*EXERCISE AIM*
Use the entries below and reproduce exactly the lines from the one containing "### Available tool" down to the one containing "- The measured", both of them included.

[Opening PROVIDED RECORDS section]

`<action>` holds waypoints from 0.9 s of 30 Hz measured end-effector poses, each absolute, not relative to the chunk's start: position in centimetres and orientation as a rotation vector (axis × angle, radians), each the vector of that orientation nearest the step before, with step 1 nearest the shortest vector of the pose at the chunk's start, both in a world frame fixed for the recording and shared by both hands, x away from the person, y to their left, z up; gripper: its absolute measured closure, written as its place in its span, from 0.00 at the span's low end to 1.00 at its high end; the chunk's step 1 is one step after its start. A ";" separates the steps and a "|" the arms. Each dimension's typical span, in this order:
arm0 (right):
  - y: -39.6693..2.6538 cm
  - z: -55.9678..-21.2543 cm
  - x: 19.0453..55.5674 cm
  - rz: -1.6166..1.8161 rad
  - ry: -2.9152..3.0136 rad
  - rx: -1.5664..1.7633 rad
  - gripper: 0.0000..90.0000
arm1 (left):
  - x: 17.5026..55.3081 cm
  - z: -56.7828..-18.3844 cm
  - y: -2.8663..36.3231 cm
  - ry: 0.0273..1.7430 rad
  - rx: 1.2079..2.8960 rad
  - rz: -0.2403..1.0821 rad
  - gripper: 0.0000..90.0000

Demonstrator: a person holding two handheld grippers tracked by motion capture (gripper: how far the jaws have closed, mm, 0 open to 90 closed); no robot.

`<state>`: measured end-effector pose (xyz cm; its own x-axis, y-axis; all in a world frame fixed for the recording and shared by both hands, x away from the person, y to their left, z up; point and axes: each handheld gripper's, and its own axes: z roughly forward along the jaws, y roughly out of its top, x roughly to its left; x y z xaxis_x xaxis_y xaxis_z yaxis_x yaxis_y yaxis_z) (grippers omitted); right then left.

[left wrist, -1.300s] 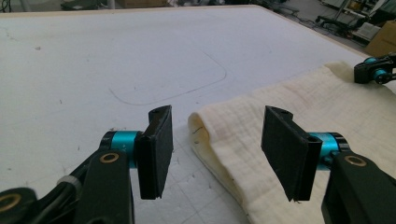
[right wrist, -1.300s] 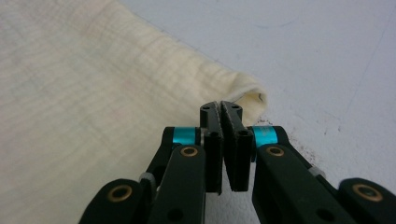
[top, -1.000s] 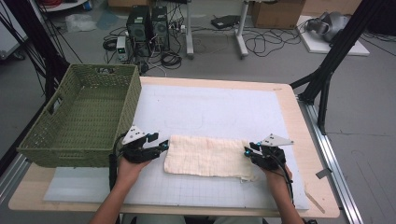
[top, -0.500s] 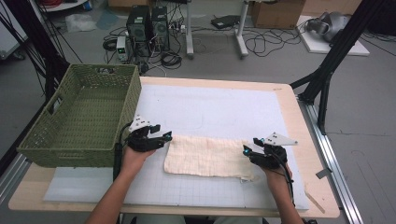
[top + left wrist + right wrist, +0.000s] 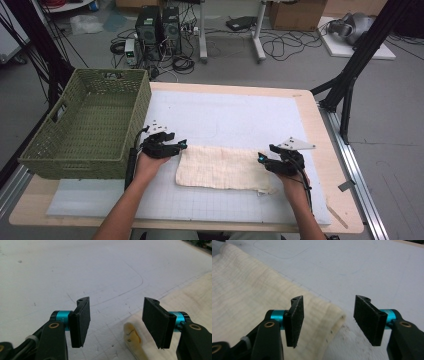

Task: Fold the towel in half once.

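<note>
A cream cloth (image 5: 222,167), folded into a long strip, lies on the white mat near the table's front. My left gripper (image 5: 182,145) sits at the strip's far left corner. In the left gripper view its jaws (image 5: 116,320) stand open after easing in slightly, and the cloth corner (image 5: 132,336) lies on the mat just inside the right pad. My right gripper (image 5: 261,159) is at the strip's right end. Its jaws (image 5: 328,317) have just been opening, and the cloth's folded end (image 5: 322,315) lies between them, unpressed.
A green woven basket (image 5: 75,162) stands at the left of the table, close behind my left hand. The white gridded mat (image 5: 240,115) covers most of the wooden tabletop (image 5: 322,135). Cables and computer cases sit on the floor beyond the table.
My left gripper has moved away from the front edge and a little right, up to the cloth's far left corner. The right hand has stayed in place.
</note>
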<state>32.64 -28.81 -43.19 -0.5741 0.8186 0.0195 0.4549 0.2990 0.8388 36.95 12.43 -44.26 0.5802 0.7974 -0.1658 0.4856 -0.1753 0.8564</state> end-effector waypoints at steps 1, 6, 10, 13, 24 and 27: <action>-28.5 -43.2 33.1 1.170 2.171 1.131 0.44 | 37.1 -44.5 12.3 1.046 1.847 0.401 0.45; -27.2 -44.0 34.9 1.071 2.217 1.152 0.49 | 37.4 -45.0 11.2 1.026 1.943 0.426 0.50; -27.0 -45.0 35.4 1.059 2.282 1.182 0.53 | 37.4 -45.1 10.6 0.991 2.015 0.430 0.60; -27.3 -44.9 35.5 1.068 2.300 1.170 0.61 | 37.3 -45.1 10.4 0.950 2.038 0.426 0.70; -28.6 -44.9 35.7 1.069 2.289 1.207 0.58 | 37.1 -44.9 10.6 0.948 2.023 0.381 0.94; -29.0 -45.0 36.0 1.102 2.290 1.226 0.61 | 37.0 -45.0 10.7 0.941 2.025 0.385 0.95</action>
<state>35.96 -29.04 -45.02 -0.5813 0.8102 0.0757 0.5647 0.3347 0.7544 37.03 10.71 -44.99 0.6696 0.7394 -0.0698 0.4787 -0.3577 0.8018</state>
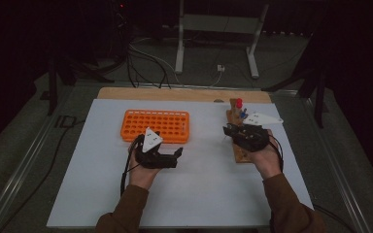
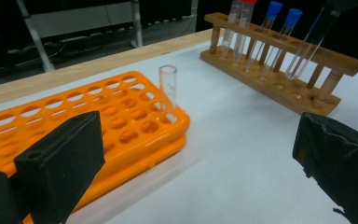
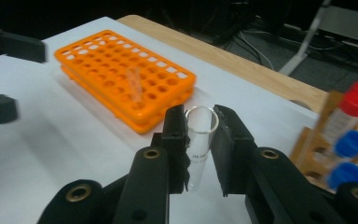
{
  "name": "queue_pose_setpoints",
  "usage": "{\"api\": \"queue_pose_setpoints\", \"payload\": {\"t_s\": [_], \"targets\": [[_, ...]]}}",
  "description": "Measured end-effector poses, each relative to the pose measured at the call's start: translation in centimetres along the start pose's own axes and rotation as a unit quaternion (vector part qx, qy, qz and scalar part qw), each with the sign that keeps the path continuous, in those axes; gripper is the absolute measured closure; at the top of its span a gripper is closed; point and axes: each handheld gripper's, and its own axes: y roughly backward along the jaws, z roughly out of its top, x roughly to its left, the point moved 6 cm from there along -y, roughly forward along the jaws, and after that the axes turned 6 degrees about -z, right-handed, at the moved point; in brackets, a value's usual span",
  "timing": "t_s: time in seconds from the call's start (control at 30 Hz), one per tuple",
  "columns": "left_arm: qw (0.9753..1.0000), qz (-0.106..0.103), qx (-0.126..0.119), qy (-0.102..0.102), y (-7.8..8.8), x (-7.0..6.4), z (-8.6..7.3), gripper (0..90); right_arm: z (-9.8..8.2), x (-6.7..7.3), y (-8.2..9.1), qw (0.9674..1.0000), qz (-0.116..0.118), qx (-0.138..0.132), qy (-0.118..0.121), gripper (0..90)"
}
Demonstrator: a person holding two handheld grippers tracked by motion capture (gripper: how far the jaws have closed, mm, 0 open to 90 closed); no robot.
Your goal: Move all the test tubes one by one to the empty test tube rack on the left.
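**Glass tube in the right gripper's jaws, with the orange rack across open table**

The right gripper point(image 3: 199, 140) was clamped on a clear, uncapped glass test tube point(image 3: 198, 140), its two black jaws pressing the tube's upper wall just under the open rim, the tube roughly upright between them. The long wooden test-tube rack point(image 1: 238, 141) lay right beside that hand. The left gripper point(image 1: 177, 154) stood with its jaws wide apart and nothing between them, just in front of the orange plastic multi-hole rack point(image 1: 155, 125).

The likeliest trouble, as I judged it, was the smooth glass slipping or tilting in so high a pinch, or cracking under too hard a squeeze. Another clear uncapped tube point(image 2: 168, 93) already stood in a hole near the orange rack's corner; a careless approach could have knocked it over. The holes were small, so a tilted tube would have caught on the rim.

Around the work, a red-capped tube point(image 3: 354, 109) and blue-capped tubes point(image 3: 347, 156) stood in the wooden rack close to the held tube and could have been clipped. The white table surface point(image 1: 199, 184) between the racks lay bare, save for the left gripper near the path
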Motion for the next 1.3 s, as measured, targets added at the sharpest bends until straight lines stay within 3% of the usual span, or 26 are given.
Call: {"api": "queue_pose_setpoints", "payload": {"t_s": [0.3, 0.47, 0.9, 1.07, 1.3], "targets": [[0.9997, -0.019, 0.0, -0.014, -2.0, -2.0, 1.0, 5.2, 0.2, 2.0, -0.8, 0.9997, 0.024, 0.004, 0.005, 76.1], [0.9994, -0.031, 0.002, -0.014, -3.1, -2.7, 1.3, 9.7, 0.1, 2.9, -1.4, 0.9993, 0.037, 0.007, 0.002, 76.1], [0.9977, -0.053, 0.018, -0.038, -5.1, -4.6, 1.4, 22.7, 0.2, 5.4, -2.4, 0.9977, 0.064, 0.014, 0.015, 76.0], [0.9974, -0.055, 0.013, -0.044, -5.2, -4.9, 1.5, 39.0, 0.2, 5.9, -2.6, 0.9973, 0.069, 0.016, 0.017, 76.0], [0.996, -0.074, 0.012, -0.049, -5.3, -5.2, 1.5, 63.0, 0.1, 6.2, -2.7, 0.9967, 0.078, 0.017, 0.015, 76.0]]}}
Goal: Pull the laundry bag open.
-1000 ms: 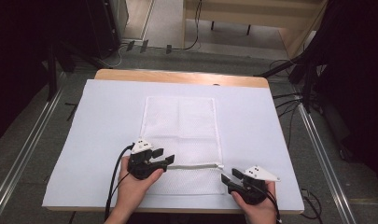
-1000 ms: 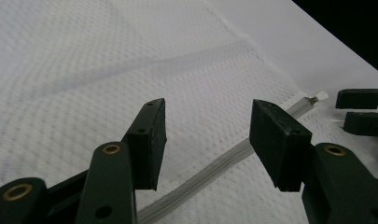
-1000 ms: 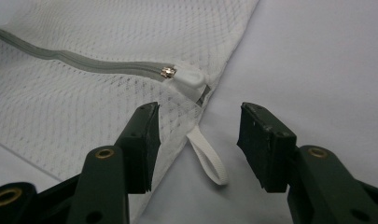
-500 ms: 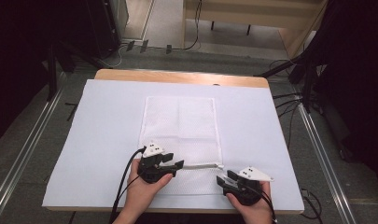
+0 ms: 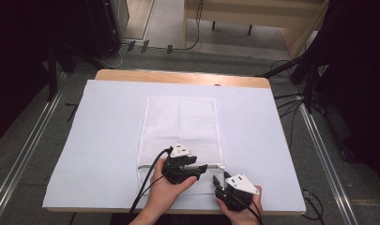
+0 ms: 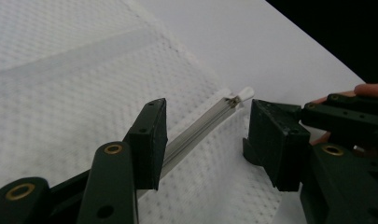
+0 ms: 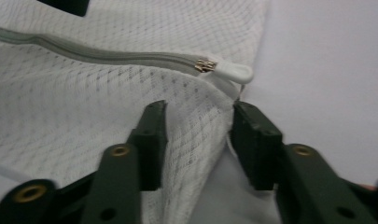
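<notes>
A white mesh bag (image 5: 180,126) lies flat on the table, its grey zipper (image 5: 150,166) running across near the front edge. The zipper pull (image 6: 245,94) sits at the zipper's right end, shown too in the right gripper view (image 7: 233,71). My left gripper (image 5: 202,167) is open over the bag, and in its own view (image 6: 207,107) the zipper (image 6: 196,128) passes between its jaws. My right gripper (image 5: 216,181) is open at the bag's front right corner. In the right gripper view (image 7: 200,107) a raised fold of mesh (image 7: 196,116) stands between the jaws.
A white cover (image 5: 98,140) spreads over the wooden table (image 5: 178,76), with bare cover on both sides of the bag. Metal rails (image 5: 26,150) run along the floor left and right. Cables (image 5: 291,101) lie on the floor beyond the table's right side.
My left gripper has slid right along the zipper towards its pull end. The right gripper has shifted left and closer to the bag's front right corner.
</notes>
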A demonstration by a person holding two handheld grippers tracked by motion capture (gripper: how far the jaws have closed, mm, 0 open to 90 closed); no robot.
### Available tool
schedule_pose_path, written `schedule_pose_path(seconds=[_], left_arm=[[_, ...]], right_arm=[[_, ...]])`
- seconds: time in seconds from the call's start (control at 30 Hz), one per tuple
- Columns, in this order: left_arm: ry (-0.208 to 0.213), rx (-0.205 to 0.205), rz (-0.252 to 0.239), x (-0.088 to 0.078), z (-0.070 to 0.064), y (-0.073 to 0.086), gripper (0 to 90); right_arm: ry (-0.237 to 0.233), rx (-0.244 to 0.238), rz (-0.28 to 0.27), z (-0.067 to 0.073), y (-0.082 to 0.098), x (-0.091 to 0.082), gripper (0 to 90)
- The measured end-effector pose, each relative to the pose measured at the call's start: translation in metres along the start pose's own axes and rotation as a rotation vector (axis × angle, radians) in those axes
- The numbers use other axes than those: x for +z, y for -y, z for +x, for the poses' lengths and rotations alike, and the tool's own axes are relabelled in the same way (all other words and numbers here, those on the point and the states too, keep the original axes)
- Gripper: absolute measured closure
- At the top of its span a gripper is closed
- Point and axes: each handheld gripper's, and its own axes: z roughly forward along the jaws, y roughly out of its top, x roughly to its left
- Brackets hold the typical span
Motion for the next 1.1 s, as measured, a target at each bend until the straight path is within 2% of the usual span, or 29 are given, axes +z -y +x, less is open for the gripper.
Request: schedule_pose_path(seconds=[0.03, 0.1, 0.13, 0.27, 0.3, 0.37, 0.5, 0.57, 0.67, 0.77, 0.8, 0.87, 0.9, 1.07, 1.1], left_arm=[[0.009, -0.002, 0.010, 0.005, -0.003, -0.003, 47.6], [0.016, -0.005, 0.019, 0.012, -0.007, -0.006, 47.5], [0.017, -0.003, 0.028, 0.016, -0.009, -0.009, 47.3], [0.016, -0.005, 0.046, 0.025, -0.012, -0.017, 46.3], [0.016, -0.007, 0.046, 0.027, -0.012, -0.018, 45.8], [0.045, -0.031, 0.061, 0.030, -0.011, -0.022, 44.7], [0.053, -0.053, 0.058, 0.033, -0.010, -0.029, 43.4], [0.044, -0.060, 0.053, 0.036, -0.012, -0.032, 42.8], [0.018, -0.039, 0.071, 0.042, -0.018, -0.037, 41.5], [-0.034, 0.005, 0.114, 0.052, -0.026, -0.039, 38.8], [-0.072, 0.027, 0.139, 0.056, -0.028, -0.039, 39.4], [-0.116, 0.049, 0.164, 0.058, -0.029, -0.039, 43.5], [-0.107, 0.040, 0.161, 0.057, -0.027, -0.039, 45.7], [-0.006, -0.009, 0.130, 0.044, -0.015, -0.042, 72.9], [0.011, -0.023, 0.124, 0.040, -0.012, -0.042, 75.2]], right_arm=[[0.010, 0.011, -0.006, -0.003, 0.000, 0.000, 73.8], [0.008, 0.033, -0.011, -0.008, 0.001, 0.000, 82.0], [-0.005, 0.039, -0.013, -0.010, 0.001, 0.000, 89.2], [-0.110, 0.103, -0.001, -0.023, -0.003, 0.001, 90.0], [-0.134, 0.111, -0.022, -0.025, -0.003, 0.000, 90.0], [-0.144, 0.115, -0.054, -0.025, -0.005, -0.003, 90.0], [-0.156, 0.087, -0.131, -0.021, -0.011, -0.013, 90.0], [-0.163, 0.069, -0.138, -0.019, -0.012, -0.014, 90.0], [-0.172, 0.055, -0.136, -0.016, -0.011, -0.013, 90.0], [-0.175, 0.052, -0.142, -0.015, -0.012, -0.014, 90.0], [-0.173, 0.047, -0.144, -0.014, -0.012, -0.014, 90.0], [-0.173, 0.041, -0.144, -0.014, -0.013, -0.015, 90.0], [-0.173, 0.040, -0.142, -0.014, -0.013, -0.015, 90.0], [-0.172, 0.036, -0.136, -0.015, -0.012, -0.014, 90.0], [-0.171, 0.036, -0.134, -0.015, -0.012, -0.014, 90.0]])
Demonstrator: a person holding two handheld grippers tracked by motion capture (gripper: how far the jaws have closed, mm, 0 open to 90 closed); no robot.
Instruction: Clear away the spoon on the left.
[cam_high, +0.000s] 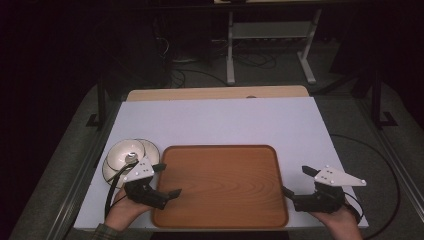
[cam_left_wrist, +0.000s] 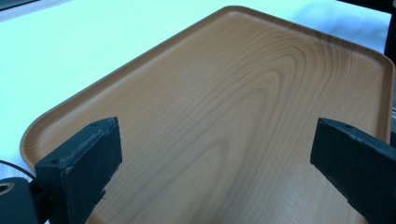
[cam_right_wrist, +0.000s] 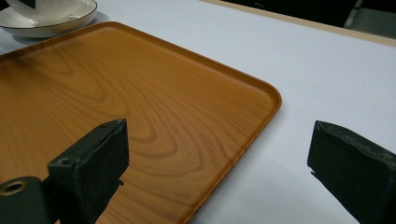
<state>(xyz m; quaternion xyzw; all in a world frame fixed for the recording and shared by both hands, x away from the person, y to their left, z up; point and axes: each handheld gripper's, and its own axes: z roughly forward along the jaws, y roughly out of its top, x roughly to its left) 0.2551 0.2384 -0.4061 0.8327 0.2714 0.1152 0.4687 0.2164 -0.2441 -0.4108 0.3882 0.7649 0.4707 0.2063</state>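
Wooden tray (cam_high: 220, 186) lies flat at the near middle of the white table (cam_high: 220, 120), nothing on it, w/ a tool at each short end. Left tool (cam_high: 167, 179) hangs over the tray's left edge, jaws spread wide, pinching nothing; right tool (cam_high: 296, 181) sits just off the right edge, also spread and holding nothing. Risk as I see it: stacked white saucers (cam_high: 127, 157) sit right beside the left hand, touching or nearly touching the tray corner, so a careless lift or shove of the tray could knock them, or the trailing cable could snag one. Uneven grip btwn the 2 sides would tip the tray. High view gives both hands and the saucer stack; right gripper view shows a saucer (cam_right_wrist: 49, 18) w/ a dark rim line past the tray's (cam_right_wrist: 140, 107) far corner; left gripper view shows the tray (cam_left_wrist: 224, 121) grain and raised lip close up.
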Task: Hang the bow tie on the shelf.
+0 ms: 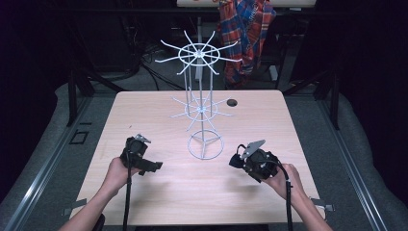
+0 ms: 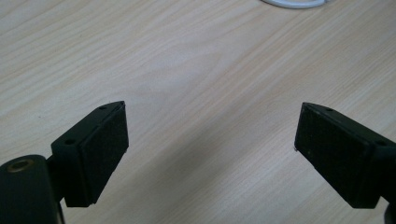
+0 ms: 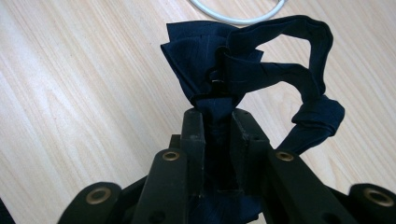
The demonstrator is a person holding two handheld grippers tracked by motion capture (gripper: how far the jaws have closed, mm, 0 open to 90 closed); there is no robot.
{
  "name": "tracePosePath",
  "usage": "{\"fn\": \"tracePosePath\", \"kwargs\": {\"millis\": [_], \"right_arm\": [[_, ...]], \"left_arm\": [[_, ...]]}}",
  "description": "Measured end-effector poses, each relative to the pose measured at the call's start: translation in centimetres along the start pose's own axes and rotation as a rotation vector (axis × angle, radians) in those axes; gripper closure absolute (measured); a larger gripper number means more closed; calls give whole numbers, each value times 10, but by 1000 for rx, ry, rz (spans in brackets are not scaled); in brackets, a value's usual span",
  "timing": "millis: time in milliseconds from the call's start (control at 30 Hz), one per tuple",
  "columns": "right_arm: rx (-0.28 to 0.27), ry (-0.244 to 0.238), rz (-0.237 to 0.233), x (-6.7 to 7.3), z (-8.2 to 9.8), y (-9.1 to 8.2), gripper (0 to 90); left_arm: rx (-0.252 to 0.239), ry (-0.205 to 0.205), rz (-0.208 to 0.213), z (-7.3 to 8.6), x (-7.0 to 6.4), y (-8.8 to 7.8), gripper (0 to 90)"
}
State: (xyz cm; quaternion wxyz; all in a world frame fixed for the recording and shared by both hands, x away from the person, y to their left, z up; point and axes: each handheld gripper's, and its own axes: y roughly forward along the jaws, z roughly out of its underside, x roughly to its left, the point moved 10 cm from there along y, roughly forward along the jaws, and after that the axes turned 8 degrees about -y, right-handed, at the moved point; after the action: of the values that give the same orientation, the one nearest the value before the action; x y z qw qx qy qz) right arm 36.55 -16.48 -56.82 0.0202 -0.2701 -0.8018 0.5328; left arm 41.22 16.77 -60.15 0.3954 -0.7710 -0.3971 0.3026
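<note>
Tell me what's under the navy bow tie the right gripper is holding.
Bare wooden table lies beneath the navy bow tie, with the wire stand's white base ring just beyond it. The right gripper is clamped on the tie's near end, hiding that part and the table under it.

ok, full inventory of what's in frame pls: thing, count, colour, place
wire rack: 1, white, two tiers of spokes on a ring base, upright at table centre
bow tie: 1, dark navy, with a looped strap, clamped in the right gripper above the table
table: 1, light wood, fills the middle of the high view
cable hole: 1, dark, in the table top right of the rack
plaid cloth: 1, red and blue, hanging behind the table
left gripper: 1, black, fingers wide apart with nothing between, low over the table left of the rack base
right gripper: 1, black, fingers shut on the bow tie, right of the rack base
hands: 2, one on each gripper, entering from the bottom edge
</note>
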Motion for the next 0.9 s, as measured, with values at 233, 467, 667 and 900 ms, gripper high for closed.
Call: {"fn": "tracePosePath", "kwargs": {"millis": [233, 467, 667, 900], "right_arm": [[15, 1, -1, -4, -2, -2, 764], [-14, 12, 14, -12, -13, -9, 764], [-32, 28, 24, -17, -18, -15, 764], [-32, 48, 27, -24, -19, -19, 764]], "left_arm": [[-2, 0, 3, 0, 0, 0, 99], [-1, -1, 3, 0, -1, 0, 99], [-2, 0, 2, 0, -1, 0, 99], [-1, -2, 2, 0, -1, 0, 99]]}}
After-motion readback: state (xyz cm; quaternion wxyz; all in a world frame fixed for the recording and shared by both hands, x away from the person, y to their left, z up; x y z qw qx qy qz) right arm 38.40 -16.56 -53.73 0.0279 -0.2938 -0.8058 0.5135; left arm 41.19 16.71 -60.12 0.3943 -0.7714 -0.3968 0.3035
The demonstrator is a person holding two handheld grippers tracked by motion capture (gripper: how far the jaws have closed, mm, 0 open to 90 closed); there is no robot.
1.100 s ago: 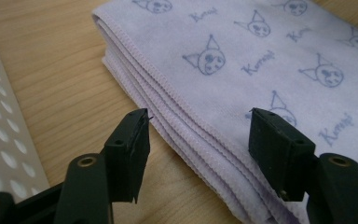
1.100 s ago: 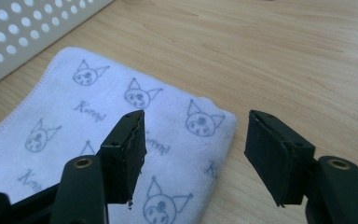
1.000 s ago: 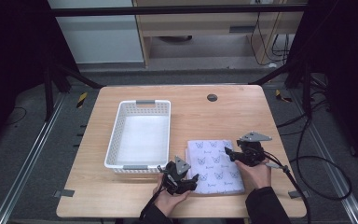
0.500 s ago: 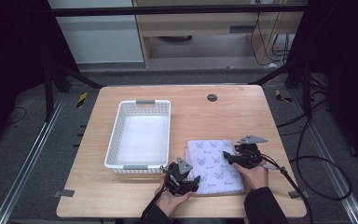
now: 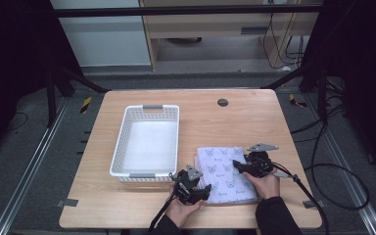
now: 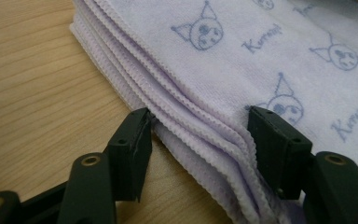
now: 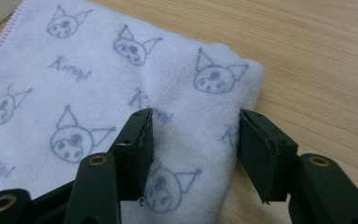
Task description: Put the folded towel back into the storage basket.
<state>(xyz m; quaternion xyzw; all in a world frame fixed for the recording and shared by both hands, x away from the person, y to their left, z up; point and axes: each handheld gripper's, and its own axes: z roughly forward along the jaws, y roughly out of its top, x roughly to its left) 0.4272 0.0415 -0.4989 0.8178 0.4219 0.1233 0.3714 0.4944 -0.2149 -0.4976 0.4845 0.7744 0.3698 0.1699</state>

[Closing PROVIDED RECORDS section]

*RESPONSE TO THIS TASK*
### Available tool
schedule_pose_path, written `schedule_pose_path(seconds=[_], left_arm=[[_, ...]], right_arm=[[_, ...]])`
- seconds: time in seconds from the call's start (control at 30 Hz), one per tuple
- Columns, in this order: left_arm: ry (-0.208 to 0.213), rx (-0.205 to 0.205), rz (-0.252 to 0.239), x (-0.088 to 0.078), z (-0.070 to 0.064), y (-0.073 to 0.086), gripper (0 to 90); right_arm: ry (-0.237 to 0.233), rx (-0.244 to 0.238), rz (-0.28 to 0.27), z (-0.067 to 0.073), y (-0.082 to 0.098), x (-0.091 to 0.082), gripper (0 to 90)
- The measured end-effector pose, each relative to the pose measured at the call's start: translation in metres along the start pose's own axes and rotation as a rotation vector (axis × angle, radians) in those axes

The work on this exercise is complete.